NON CI SARÀ PIÙ LUTTO

NÉ LAMENTO

 

La promessa è di Dio e certamente si realizzerà; ma è pure attesa

di ogni cuore umano e come tale essa è compito ineludibile di ciascuno.

 

«Non ci sarà più lutto, né lamento, né affanno» (Ap 21,4). È una promessa di Dio.        

Ma è anche un’attesa del cuore. Specialmente in questi tempi dove i disordini della globalizzazione e le ingiustizie in Medio Oriente pesano su ciascuno di noi.

È in questo contesto che l’11 settembre un grande lutto ha colpito il popolo americano. È stato condiviso da tutti coloro che, malgrado le opposizioni dei campi e delle ideologie, considerano sacra la vita umana ovunque sia, a Manhattan, a Gerusalemme, a Kabul o ad Algeri.
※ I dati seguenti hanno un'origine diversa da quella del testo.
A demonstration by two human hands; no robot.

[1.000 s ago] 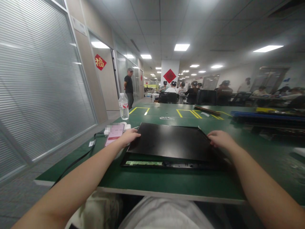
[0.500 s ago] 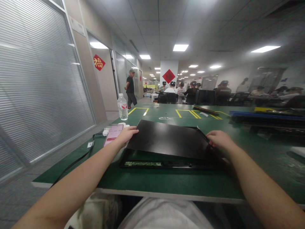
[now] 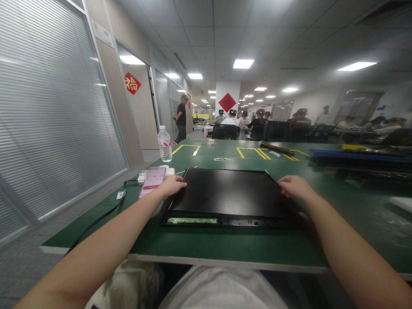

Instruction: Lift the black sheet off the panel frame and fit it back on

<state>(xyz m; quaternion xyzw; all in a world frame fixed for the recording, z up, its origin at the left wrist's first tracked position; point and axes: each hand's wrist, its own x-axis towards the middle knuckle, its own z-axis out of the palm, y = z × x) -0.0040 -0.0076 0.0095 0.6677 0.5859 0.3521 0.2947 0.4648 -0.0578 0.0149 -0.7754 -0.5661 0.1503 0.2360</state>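
Observation:
A flat black screen panel (image 3: 225,191) lies in a shallow black frame (image 3: 273,222) on the green table, nearly level. A green circuit board strip (image 3: 192,221) shows along the frame's near side. At the panel's left edge is my left hand (image 3: 174,185), its fingers closed on the edge. My right hand (image 3: 293,187) pinches at the right side, where panel and frame meet; its fingertips are partly hidden, so which of the two it grips is unclear.
Left of the frame lie a phone (image 3: 152,182) and a black cable (image 3: 96,223), with a water bottle (image 3: 165,145) behind. Dark strips and a blue-edged stack (image 3: 347,154) occupy the right side. A person (image 3: 181,118) stands beyond the table; others sit farther back.
The panel's raised left side has come down into the frame, so it now lies flatter. Both hands have stayed at its sides. The person in the background has turned.

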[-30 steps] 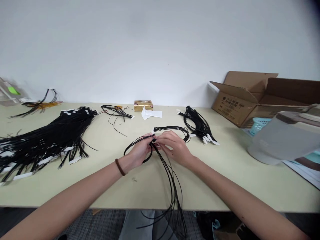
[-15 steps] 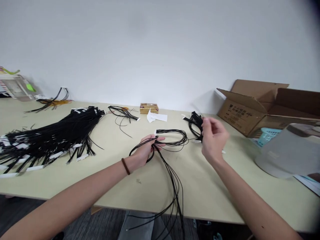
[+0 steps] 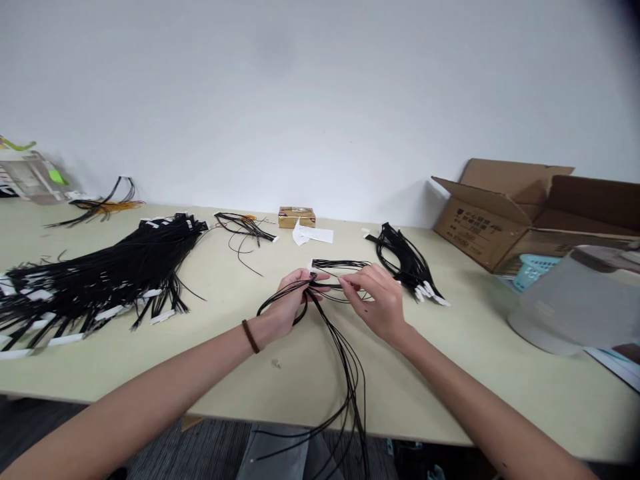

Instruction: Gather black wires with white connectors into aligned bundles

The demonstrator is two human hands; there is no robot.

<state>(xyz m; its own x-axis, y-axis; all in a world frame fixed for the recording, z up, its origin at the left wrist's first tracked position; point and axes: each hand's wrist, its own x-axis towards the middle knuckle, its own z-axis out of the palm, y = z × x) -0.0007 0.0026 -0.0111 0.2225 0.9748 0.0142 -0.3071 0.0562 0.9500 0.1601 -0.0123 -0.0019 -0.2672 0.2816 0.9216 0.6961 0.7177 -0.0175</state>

A partire da questa data una grande tristezza ha colto tutti gli uomini, tristezza di scoprire che odi così profondi si erano sviluppati nella comunità umana.
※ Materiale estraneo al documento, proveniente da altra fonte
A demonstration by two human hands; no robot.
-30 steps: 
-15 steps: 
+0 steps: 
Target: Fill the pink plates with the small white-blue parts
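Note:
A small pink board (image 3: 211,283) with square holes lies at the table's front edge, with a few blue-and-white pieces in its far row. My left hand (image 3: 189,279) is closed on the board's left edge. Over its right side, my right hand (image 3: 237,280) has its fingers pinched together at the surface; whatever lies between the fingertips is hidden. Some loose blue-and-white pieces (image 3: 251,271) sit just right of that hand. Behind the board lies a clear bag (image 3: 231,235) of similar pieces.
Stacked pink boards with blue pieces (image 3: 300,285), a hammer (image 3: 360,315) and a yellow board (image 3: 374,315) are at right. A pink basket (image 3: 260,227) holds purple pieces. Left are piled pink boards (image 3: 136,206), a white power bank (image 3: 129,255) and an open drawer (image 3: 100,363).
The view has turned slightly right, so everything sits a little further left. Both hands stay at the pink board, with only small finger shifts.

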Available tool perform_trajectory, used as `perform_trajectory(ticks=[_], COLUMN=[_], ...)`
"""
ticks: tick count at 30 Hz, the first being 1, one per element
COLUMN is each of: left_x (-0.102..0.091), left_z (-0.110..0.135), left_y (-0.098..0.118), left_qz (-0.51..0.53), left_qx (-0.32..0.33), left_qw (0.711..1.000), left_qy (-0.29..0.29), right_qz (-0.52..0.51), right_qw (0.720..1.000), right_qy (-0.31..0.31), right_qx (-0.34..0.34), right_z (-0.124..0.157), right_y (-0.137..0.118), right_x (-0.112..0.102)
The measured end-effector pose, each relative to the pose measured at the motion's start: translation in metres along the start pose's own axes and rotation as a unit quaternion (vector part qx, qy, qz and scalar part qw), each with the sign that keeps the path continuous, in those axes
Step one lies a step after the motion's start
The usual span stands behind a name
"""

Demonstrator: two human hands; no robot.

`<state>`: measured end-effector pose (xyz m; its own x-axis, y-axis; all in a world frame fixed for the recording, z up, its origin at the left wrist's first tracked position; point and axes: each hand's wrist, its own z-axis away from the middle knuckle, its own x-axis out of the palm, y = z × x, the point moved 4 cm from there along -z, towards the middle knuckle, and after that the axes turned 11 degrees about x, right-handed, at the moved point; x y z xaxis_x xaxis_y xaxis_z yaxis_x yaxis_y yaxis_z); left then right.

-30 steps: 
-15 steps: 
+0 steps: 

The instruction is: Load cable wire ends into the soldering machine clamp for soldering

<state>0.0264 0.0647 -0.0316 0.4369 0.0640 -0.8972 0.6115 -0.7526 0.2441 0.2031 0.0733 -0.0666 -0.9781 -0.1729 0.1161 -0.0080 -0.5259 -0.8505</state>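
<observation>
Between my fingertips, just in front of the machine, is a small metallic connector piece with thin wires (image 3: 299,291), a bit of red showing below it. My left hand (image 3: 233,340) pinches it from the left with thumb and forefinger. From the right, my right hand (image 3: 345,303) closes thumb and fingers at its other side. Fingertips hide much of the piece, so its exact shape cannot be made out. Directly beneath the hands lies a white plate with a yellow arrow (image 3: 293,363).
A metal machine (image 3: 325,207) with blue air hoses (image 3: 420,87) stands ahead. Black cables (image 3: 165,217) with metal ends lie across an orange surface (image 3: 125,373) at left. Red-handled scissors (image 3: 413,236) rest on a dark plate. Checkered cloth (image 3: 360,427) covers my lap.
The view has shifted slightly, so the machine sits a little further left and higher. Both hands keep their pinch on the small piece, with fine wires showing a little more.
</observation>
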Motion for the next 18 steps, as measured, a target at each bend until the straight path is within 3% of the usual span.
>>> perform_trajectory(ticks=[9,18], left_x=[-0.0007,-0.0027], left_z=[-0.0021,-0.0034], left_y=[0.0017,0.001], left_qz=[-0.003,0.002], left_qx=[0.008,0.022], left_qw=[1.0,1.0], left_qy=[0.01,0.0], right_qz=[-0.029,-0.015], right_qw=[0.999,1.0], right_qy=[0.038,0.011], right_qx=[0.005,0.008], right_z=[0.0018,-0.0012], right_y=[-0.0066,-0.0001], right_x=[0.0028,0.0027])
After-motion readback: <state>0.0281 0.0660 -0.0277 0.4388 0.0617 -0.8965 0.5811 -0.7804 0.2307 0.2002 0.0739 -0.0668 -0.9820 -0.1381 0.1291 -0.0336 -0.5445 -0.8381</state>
Quale somma di rancori si è dovuta accumulare in qualche parte del mondo perché degli uomini scelgano di morire per portare la morte nelle case di coloro che considerano nemici!

Ma c’era soprattutto l’ansia nell’attesa della risposta che sarebbe stata data alla violenza subita. Sappiamo che l’odio e la vendetta sono atteggiamenti disumani che perpetuano il crimine e non potrebbero costruire il futuro per nessuno.

Soprattutto era importante non odiare e non vendicarsi.

Chi oserebbe ancora oggi entrare in una spirale infernale da dove non possono che emergere altri crimini?

Come privare la violenza terrorista dei suoi mezzi d’azione, senza creare nuove violenze che, avendo per obiettivo gli assassini, colpiscano nuove vittime innocenti? È la fase nella quale siamo entrati con gli attacchi in Afghanistan.

Nel momento in cui scrivo queste righe, siamo tutti in preghiera perché Dio tocchi il cuore dei dirigenti e li distolga da qualsiasi azione che produca l’irreparabile.

E l’irreparabile sarebbe che la risposta, anziché impedire che i piccoli gruppi di terroristi uccidano degli innocenti, colpisca tutto il popolo.

Sarebbe allora un dramma perché nascerebbe immediatamente una nuova e disastrosa frattura tra due mondi.

Molti si rivolterebbero contro una punizione che colpisse degli innocenti.

Del resto, si tratterebbe di una punizione? Questa appartiene a Dio o alla giustizia, ma non alla forza delle armi.

Quando è sorto il primo giorno su questa nuova crisi, ero pronto, come molti, a cedere allo sconforto.

Ma fortunatamente vi è un dono di Dio per ogni giorno, e la vita ce lo porta se siamo pronti ad accoglierlo.

Nello stesso giorno in cui si annunciava l’attacco all’Afghanistan, gli impegni quotidiani della solidarietà e del rispetto reciproco mi attendevano. Mi aspettavano, come aspettavano tutti, e devono prevalere, in avvenire, sulle tecniche armate o sugli orrori del terrore ideologico.

Nello stesso giorno in cui la pace nuovamente vacillava, avevo ad esempio nella mia residenza il gruppo di Terres des hommes i cui volontari, venuti dal Nord, riflettevano con persone impegnate in Algeria in azioni di rispetto ai bambini.

Nello stesso giorno, una delegazione musulmana veniva a invitarmi a un incontro spirituale alla memoria dello scheikh ‘Alawi (fondatore dell’omonima confraternita) e del suo messaggio d’amicizia tra ebrei, cristiani e musulmani.

Nello stesso giorno mi portavano il progetto, che un’impresa algerina aveva preso l’iniziativa di elaborare, per innalzare una croce nel cimitero dove riposano i cristiani vittime della violenza.

Nello stesso giorno un rappresentante di una ONG del Nord è venuto a visitarmi per capire come e dove impegnare la propria organizzazione.

Di fronte alla violenza della risposta bisogna mobilitare tutte le energie di pace per imporre a questa violenza i limiti necessari a proteggere la vita degli innocenti e a preservare il loro avvenire.

Ma bisogna anche continuare questo impegno quotidiano attraverso il quale viene la promessa di Dio nel Libro: «Non ci sarà più né lutto, né lamento, né affanno».

È una promessa di Dio, ma è anche un compito per ciascuno.